I was lying down on the top of a black rock which was believed to be formed by a volcano perched high from the calm sea one breezy morning. No one to be seen around there so I had the sky, the rocky platform, the sea for myself. I tried to think a thousand things about how I wanted my life to be but that used-to-be hectically-working mind just silently shut up and went blank. “Oh well,” I said to myself, “if so, I just enjoy this moment and worry about nothing else…” I snoozed a while, finding myself afloat in a tranquil dream until the sunlight spilled lavishly on over me and started to warm the rock where I rested. Afar, some fishing boats were swaying gently on the calm waves reminded that this was no heaven but a tiny islet offshore of Quảng Ngãi Province. It is called Đảo Bé (Tiny Islet) or An Bình (Peace) and is a sister islet of Lý Sơn Island.
The islet is so narrow that I could walk from this side of the islet to the other only in 5 or 10 minutes. There are a dozen of family living on this dry piece of sand surrounded by blue sea. Fresh water here is very valuable as the islander have to buy it from the bigger island called Lý Sơn. One of the best treats for me while staying on this islet was a bucket of fresh water that Mrs. Đảnh, my lovely and kind hostess gave me for a shower. I met her husband, who was a local policeman, on the wooden boat from Lý Sơn to Đảo Bé. When I asked if I could homestayed at his house, he agreed so I followed him to his seafront house which faced the wharf where the boat dropped me off. They hadn’t got extra room for guests so that night, her husband slept in the living room and I shared their only bed room with Mrs. Đảnh. I still laugh to tears whenever I recall how funnily friendly they were.

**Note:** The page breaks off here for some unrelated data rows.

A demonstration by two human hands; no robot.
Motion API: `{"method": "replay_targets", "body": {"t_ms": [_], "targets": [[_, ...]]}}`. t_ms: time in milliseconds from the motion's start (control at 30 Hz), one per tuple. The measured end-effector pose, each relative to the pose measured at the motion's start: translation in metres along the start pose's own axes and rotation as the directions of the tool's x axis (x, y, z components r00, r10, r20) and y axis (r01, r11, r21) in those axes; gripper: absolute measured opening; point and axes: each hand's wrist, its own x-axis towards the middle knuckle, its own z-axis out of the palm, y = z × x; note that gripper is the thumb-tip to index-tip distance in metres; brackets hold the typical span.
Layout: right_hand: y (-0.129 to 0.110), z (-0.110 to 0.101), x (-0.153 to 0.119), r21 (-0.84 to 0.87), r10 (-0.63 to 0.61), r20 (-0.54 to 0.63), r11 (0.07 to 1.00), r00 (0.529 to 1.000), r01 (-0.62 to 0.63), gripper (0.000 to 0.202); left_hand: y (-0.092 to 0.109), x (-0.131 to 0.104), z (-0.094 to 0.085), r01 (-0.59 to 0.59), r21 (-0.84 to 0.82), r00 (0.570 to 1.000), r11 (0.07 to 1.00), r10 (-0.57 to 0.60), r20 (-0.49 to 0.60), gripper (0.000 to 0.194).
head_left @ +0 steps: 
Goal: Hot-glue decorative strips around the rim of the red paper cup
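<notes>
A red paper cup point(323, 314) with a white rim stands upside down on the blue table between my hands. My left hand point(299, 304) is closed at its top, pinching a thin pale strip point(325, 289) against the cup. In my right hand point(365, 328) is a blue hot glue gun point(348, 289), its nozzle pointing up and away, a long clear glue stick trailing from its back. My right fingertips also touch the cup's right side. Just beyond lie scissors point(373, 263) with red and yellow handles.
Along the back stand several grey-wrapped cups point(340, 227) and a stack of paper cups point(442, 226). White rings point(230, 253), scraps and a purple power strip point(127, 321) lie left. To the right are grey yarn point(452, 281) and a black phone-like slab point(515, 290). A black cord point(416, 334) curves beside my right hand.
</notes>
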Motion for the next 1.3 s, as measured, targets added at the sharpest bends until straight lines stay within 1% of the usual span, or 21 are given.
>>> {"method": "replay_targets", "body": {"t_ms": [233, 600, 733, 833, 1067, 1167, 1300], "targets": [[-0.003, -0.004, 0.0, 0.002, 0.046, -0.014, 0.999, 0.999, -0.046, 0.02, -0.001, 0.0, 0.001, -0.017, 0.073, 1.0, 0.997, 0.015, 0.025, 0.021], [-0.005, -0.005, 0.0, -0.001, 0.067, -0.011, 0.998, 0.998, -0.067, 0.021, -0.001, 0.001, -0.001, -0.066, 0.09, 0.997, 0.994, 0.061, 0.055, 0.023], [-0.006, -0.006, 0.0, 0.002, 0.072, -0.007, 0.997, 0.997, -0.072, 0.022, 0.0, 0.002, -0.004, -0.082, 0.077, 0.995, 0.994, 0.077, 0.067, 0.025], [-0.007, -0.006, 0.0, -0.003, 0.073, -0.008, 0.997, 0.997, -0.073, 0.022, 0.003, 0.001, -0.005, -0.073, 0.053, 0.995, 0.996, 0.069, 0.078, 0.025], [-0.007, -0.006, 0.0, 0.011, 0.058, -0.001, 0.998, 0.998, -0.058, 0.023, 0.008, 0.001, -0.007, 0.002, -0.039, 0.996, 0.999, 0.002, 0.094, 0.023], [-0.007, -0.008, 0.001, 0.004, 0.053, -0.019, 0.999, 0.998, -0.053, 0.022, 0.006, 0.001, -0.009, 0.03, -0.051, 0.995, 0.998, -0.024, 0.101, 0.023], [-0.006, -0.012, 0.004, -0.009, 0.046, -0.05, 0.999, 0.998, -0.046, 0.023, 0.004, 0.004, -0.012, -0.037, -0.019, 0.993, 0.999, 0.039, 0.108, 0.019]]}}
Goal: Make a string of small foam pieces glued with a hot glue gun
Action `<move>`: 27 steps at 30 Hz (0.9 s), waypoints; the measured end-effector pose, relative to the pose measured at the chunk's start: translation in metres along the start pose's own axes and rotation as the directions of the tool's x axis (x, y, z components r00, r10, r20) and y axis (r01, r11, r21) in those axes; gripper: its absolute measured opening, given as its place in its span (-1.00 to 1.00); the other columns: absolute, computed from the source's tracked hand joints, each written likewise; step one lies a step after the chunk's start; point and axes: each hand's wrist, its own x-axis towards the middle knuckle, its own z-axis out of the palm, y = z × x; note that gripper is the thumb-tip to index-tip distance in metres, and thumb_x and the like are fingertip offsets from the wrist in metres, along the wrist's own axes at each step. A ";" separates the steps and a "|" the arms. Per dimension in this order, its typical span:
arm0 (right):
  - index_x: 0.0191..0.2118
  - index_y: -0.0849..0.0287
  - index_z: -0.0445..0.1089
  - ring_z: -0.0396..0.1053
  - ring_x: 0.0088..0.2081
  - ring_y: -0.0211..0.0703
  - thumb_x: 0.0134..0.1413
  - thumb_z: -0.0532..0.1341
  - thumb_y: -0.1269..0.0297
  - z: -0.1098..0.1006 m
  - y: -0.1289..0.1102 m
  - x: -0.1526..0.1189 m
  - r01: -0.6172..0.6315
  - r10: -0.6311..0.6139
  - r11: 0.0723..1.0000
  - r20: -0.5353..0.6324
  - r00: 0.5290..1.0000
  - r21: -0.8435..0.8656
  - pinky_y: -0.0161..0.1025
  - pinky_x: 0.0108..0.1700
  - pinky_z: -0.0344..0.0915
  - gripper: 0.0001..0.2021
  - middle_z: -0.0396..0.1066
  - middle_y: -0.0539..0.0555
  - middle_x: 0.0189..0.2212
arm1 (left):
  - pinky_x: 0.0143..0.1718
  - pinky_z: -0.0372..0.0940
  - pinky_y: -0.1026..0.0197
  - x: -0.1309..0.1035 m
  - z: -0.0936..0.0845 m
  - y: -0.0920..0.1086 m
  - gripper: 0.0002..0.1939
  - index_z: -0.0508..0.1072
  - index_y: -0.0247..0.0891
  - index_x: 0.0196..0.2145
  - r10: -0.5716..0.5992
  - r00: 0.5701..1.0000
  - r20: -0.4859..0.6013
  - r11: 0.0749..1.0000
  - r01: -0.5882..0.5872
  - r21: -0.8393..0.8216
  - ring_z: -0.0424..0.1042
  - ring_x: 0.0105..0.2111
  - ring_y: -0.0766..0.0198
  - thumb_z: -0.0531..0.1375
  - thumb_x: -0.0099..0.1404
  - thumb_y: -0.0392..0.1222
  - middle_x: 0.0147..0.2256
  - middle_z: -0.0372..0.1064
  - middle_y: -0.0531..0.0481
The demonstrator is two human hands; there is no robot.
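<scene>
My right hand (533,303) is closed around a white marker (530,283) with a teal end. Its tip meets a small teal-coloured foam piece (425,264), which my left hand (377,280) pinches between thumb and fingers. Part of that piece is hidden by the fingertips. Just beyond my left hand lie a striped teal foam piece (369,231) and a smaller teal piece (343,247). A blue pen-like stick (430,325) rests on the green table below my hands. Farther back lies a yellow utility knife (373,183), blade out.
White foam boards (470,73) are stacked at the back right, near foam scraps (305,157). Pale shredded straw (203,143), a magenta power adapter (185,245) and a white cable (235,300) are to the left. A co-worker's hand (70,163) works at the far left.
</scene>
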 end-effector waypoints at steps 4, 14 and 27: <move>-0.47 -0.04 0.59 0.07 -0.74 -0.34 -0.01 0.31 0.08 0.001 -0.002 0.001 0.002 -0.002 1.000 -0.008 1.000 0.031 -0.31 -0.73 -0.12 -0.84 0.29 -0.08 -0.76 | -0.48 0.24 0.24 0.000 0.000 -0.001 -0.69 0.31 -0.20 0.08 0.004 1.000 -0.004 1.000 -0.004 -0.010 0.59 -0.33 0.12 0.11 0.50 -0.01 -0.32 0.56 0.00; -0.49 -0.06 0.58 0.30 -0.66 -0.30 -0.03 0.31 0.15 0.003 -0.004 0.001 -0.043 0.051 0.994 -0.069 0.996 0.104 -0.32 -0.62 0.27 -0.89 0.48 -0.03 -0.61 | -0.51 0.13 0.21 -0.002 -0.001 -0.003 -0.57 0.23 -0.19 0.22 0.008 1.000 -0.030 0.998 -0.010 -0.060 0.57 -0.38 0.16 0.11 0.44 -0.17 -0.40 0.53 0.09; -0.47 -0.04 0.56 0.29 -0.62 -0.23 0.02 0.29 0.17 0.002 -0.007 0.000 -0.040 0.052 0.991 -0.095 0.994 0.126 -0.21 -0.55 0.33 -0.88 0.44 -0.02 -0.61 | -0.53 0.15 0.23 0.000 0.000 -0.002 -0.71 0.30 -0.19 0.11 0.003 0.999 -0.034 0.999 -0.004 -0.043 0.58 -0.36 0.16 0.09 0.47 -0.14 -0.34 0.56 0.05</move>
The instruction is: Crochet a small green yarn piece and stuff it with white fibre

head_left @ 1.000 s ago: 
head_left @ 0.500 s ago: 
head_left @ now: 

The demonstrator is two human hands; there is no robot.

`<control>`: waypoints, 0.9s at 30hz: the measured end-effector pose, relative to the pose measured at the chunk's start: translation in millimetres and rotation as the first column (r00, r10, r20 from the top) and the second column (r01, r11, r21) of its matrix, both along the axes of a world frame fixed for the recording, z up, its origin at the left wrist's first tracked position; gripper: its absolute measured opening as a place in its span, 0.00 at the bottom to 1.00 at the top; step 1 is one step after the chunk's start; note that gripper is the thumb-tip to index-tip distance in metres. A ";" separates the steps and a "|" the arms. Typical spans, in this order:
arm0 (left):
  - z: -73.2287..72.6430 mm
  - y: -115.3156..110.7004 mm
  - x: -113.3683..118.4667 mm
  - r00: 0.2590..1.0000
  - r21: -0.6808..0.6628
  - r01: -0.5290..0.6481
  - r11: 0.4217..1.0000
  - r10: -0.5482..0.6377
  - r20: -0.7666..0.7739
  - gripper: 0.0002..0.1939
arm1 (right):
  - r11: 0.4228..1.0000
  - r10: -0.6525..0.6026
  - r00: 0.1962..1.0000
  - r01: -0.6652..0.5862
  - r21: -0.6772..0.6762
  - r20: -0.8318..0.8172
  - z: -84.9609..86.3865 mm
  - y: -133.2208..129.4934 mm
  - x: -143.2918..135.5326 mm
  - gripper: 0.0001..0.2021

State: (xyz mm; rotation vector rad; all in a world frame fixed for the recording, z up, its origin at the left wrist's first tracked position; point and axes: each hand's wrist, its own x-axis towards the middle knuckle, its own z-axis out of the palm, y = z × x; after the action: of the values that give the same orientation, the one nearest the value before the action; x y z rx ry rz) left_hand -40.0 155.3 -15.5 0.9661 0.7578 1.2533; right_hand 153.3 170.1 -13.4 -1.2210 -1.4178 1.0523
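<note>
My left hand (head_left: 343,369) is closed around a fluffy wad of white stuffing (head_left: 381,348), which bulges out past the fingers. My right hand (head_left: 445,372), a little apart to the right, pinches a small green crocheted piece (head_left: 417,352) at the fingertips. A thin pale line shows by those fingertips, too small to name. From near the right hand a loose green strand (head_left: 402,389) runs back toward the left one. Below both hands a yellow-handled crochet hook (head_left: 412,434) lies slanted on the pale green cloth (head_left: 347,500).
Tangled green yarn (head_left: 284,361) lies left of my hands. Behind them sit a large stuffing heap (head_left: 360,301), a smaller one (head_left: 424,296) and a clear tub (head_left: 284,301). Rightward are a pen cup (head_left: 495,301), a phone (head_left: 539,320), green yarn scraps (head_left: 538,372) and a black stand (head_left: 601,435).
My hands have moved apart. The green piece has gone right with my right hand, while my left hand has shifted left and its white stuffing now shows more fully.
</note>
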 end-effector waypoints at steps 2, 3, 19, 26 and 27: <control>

The islet stunned me with their pristine beach and crystal clear water but I got bored so soon that I decided to rummage every corner of it. I went to one end of it when I saw a couple kids trying to open the coconut with …. stones. I came to see what they were up to and we quickly made friends. I was lying down on my thin blanket that I spreaded under the vault of a big rock while watching them digging the holes on the beach to prison the little fishes that they caught by hand or collecting the urchins that drifted to the shore.
Noticing that the sunlight was fading, I said goodbye to my little friends and rushed to the West of the islet to see the sun off on the sea. I missed the setting sun but was awed by the flooded and indented rocky shore below the dramatic sky condensed with clouds. I was not the only one there. A handful of local peoples were bending while wading in the shallow water collecting shellfish. When a young girl showed me a starfish she found, I happened to spot the little holes on her fingers which told so much about her life on this so narrow islet. Later that evening, I was treated leaf soup cooked with the same kind of shellfish I saw earlier for dinner. The flavor of the soup was quite familiar to the one that I often had back home but the texture of the shellfish was a little bit different, tougher perhaps.
On this lean patch of sand rising for the sea, electricity was such a luxury. Dim light got from the noisy generator seemed like the only signal of human being’s existence on this islet by night. I was at the top of my boredom when I heard some thunderous noise from afar. As I was searching for the direction where the noise from, I beheld long bolts of lightning tearing the thick darkness. I remembered watching lightnings on Hương River, on the rice fields or in the city a lot of time but none of them could be so powerful as the one I saw on Bình An Islet that night. Their light reflecting on the pitch dark sea together with the deafening thunder seemed to try to scare me or show me their boundless mighty. Either way, I had to admit their victory. I’m just a weak and tiny human being, any way.
The next day when everything remained quiet, I walked back to the shore where I met my little islander friends to see the sun rising up from calm waves. I was on my own and I felt like a Little Prince on a Lonely Planet. The only difference was I appreciated the solitude and everything else around me. It was the first time I was contented with myself for unexpectedly deciding to abandon my hotel room on Lý Sơn Island and spending a night on this down-to-earth beautiful islet instead of a day trip there as my initial plan.